And when joy is distant and early bliss fades, can we hope against hope? Suffer the divisions, the selfishness, the infidelities, the disappointments, the loneliness, the privations of joy, the illnesses of the flesh, the sadness of the heart, the confusion of the mind, and still say ‘Yes, I take you…’ over, and over, and over again?

Will we forgive seventy times seven times, and cry the oceans to preserve a love that means something, rejecting the lust within in us to arrive at the purity made for us? Will love survive the tempests, and arrive at the other shore, faithful to the vow? Intact?

And where the culture says no way, it is not worth it, it is all a waste, and sacrifice is loss; where it chooses less than love and more egoistic passion; where it proposes an easier way paved in less than fire tested hope; where it offers liberation from promises and then leaves us betrayed in our loneliness; where it squanders goods in the guise of freedom, and tempts the frail to fray — what, then, will save us? If not the grace of God?
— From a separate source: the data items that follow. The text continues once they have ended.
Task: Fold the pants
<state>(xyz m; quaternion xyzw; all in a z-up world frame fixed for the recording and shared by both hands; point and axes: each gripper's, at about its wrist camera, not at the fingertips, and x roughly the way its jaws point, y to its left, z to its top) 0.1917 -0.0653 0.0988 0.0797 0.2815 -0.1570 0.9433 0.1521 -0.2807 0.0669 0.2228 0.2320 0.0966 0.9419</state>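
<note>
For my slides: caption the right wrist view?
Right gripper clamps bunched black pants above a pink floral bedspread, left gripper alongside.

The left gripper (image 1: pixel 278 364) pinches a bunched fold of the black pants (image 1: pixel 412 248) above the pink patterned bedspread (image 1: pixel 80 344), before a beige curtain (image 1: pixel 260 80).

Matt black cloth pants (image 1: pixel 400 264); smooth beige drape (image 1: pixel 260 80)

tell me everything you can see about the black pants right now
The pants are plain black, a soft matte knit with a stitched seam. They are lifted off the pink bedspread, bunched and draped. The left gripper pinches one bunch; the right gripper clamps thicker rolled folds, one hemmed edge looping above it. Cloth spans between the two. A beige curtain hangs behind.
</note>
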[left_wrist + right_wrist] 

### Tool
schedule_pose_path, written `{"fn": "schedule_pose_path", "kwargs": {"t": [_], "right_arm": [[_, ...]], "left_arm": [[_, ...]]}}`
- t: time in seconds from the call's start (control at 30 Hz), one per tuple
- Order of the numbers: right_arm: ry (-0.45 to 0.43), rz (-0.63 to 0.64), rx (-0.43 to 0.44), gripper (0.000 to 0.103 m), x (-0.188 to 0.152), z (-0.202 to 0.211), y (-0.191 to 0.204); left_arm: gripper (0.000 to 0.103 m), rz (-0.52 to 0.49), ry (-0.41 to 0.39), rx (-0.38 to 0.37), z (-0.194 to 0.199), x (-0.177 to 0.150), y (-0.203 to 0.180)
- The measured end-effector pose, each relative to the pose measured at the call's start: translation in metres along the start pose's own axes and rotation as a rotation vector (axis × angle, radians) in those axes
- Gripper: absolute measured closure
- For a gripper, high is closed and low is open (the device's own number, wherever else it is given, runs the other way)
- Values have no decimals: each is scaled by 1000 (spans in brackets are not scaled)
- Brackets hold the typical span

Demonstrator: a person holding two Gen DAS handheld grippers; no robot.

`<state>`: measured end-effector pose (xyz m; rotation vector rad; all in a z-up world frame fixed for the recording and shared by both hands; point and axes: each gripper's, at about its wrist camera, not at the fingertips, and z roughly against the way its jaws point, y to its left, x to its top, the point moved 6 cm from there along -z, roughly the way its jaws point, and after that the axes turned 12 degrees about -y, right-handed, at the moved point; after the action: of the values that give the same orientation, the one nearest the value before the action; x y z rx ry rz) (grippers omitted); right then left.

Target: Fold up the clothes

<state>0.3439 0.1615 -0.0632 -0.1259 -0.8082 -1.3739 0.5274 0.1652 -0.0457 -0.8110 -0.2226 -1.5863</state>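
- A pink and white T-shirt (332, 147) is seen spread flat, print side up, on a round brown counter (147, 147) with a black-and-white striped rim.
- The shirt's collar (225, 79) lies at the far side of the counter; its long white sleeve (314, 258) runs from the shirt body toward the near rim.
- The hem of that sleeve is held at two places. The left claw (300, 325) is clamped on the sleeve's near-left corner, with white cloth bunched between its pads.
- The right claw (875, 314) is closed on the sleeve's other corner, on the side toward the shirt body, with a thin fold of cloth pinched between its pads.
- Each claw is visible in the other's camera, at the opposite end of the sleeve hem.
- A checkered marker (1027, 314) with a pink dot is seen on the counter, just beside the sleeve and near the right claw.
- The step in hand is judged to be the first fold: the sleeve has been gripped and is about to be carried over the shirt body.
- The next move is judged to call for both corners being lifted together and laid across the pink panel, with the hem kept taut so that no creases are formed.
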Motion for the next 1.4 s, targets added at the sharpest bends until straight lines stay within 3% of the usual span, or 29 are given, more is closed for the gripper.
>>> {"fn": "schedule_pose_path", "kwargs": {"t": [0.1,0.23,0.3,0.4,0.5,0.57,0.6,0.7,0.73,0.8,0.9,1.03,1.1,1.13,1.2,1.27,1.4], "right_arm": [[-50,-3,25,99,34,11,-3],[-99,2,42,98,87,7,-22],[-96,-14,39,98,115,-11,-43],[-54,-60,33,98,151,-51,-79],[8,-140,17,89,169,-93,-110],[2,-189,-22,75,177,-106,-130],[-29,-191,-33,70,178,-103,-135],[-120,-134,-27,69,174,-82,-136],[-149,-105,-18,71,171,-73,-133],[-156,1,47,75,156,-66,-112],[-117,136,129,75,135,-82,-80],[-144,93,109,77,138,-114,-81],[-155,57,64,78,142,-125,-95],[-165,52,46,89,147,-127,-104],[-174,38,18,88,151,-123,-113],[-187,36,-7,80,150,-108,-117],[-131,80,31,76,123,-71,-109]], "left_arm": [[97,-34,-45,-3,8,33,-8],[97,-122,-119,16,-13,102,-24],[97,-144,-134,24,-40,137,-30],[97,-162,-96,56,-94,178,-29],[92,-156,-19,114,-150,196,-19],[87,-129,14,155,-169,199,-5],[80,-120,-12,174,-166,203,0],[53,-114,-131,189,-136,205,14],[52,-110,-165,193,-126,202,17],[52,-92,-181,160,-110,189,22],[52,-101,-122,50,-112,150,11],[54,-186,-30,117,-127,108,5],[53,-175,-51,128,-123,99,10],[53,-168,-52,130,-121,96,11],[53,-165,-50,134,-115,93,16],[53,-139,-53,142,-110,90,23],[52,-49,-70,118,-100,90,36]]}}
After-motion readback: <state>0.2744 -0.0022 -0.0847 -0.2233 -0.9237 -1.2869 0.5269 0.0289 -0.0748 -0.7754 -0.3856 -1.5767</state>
‘I give you a new commandment: love one another. As I have loved you, so you also should love one another’
Gospel of St. John 13.34

… As I have loved you.

Yes, even to the fruitful tragedy of the Cross. That vow of love that redeemed the ages, when earth and heaven wed at the altar of Calvary. That font of grace that makes the impossible, possible. There, where the fullness of love made the burden light.

Would that He teach us to love this way. Fully. Making matrimony holy.

For trying ourselves is in vain.

Yes, tragic.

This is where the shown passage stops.